## WHAT THE TASK REQUIRES
Return the data below exactly, minus the pictures.

## DATA EXTRACT
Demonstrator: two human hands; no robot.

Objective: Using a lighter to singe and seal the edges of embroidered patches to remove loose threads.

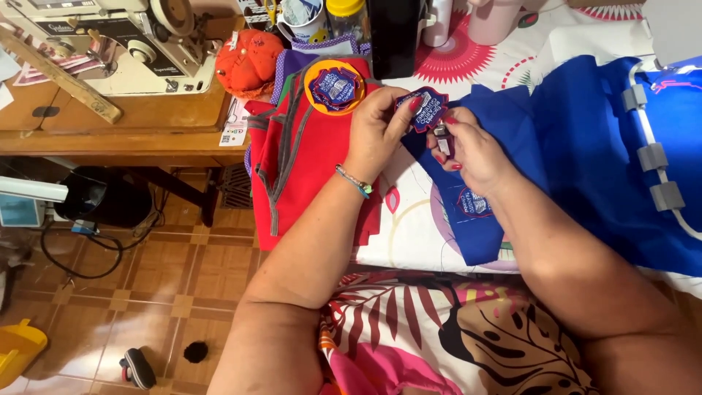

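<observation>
A blue garment [585,146] covers the right side of the patterned counter [409,241], spreading from the middle to the right frame edge, with a white strip carrying 3 grey clips [653,156] along its right part. A badge already on the blue cloth [474,202] shows just below the right wrist. Left of it lies a folded red garment with grey trim [303,168], its left edge hanging past the counter's edge above the tiled floor [146,278]. A strip of bare floral cloth stays open between the red and blue pieces, under the hands.

At the far left a sewing machine [117,44] stands on a wooden table [131,124], with an orange pincushion [248,62] beside it. On top of the red garment sits a round yellow disc [311,91] bearing a small stack of dark badges with red borders [335,88].

The left hand [376,132], with a beaded bracelet on the wrist, pinches a shield-shaped embroidered patch [426,107], dark blue with a red edge, between thumb and fingertips; its grip is closed on the patch's left edge. The patch is held up above the counter, just over the near edge of the blue garment. The right hand [475,150] is directly beside it, fingers curled closed around a small metal tool [442,137] whose end meets the patch's lower edge; what kind of tool it is cannot be told.
</observation>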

## SOLUTION TO THIS PROBLEM
Demonstrator: two human hands; no robot.

Objective: Using a lighter to singe and seal the edges of embroidered patches to remove loose threads.


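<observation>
A blue garment [585,146] covers the right side of the patterned counter [409,241], spreading from the middle to the right frame edge, with a white strip carrying 3 grey clips [653,156] along its right part. A badge already on the blue cloth [474,202] shows just below the right wrist. Left of it lies a folded red garment with grey trim [303,168], its left edge hanging past the counter's edge above the tiled floor [146,278]. A strip of bare floral cloth stays open between the red and blue pieces, under the hands.

At the far left a sewing machine [117,44] stands on a wooden table [131,124], with an orange pincushion [248,62] beside it. On top of the red garment sits a round yellow disc [311,91] bearing a small stack of dark badges with red borders [335,88].

The left hand [376,132], with a beaded bracelet on the wrist, pinches a shield-shaped embroidered patch [426,107], dark blue with a red edge, between thumb and fingertips; its grip is closed on the patch's left edge. The patch is held up above the counter, just over the near edge of the blue garment. The right hand [475,150] is directly beside it, fingers curled closed around a small metal tool [442,137] whose end meets the patch's lower edge; what kind of tool it is cannot be told.
</observation>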

No further response is needed.